## WHAT YOU NEED TO DO
Search each line of the data for the word "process"; copy every line where it is found.

## DATASET RECORDS
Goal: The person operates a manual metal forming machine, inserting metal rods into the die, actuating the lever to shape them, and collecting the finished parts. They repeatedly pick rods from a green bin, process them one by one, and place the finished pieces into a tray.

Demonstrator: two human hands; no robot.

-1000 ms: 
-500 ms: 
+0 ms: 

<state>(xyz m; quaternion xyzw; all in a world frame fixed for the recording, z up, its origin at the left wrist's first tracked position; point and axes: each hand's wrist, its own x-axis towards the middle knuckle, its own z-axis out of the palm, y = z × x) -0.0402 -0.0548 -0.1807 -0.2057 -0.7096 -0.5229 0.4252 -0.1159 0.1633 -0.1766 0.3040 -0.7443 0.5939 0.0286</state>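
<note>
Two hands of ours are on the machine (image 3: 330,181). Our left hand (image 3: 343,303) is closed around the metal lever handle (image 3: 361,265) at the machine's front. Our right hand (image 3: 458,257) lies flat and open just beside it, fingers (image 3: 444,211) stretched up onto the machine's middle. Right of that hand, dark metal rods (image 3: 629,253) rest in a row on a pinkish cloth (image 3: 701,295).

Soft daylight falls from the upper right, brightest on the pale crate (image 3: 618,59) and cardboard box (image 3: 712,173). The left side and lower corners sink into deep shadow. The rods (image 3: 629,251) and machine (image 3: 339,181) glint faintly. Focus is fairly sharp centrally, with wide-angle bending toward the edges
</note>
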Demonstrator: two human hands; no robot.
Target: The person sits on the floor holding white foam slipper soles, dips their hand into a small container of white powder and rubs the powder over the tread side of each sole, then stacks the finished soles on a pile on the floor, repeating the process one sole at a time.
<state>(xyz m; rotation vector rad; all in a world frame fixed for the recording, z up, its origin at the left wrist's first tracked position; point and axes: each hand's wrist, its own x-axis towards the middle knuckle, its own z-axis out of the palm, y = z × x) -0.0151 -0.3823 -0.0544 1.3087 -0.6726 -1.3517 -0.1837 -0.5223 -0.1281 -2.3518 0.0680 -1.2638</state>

## ANSWER SECTION
Goal: The person operates a manual metal forming machine, inserting metal rods into the die, actuating the lever to shape them, and collecting the finished parts. They repeatedly pick rods from a green bin, process them one by one, and place the finished pieces into a tray.
Target: The person sits on the floor holding white foam slipper soles, dips their hand into a small container of white powder and rubs the powder over the tread side of each sole, then stacks the finished soles on a pile on the floor, repeating the process one sole at a time.

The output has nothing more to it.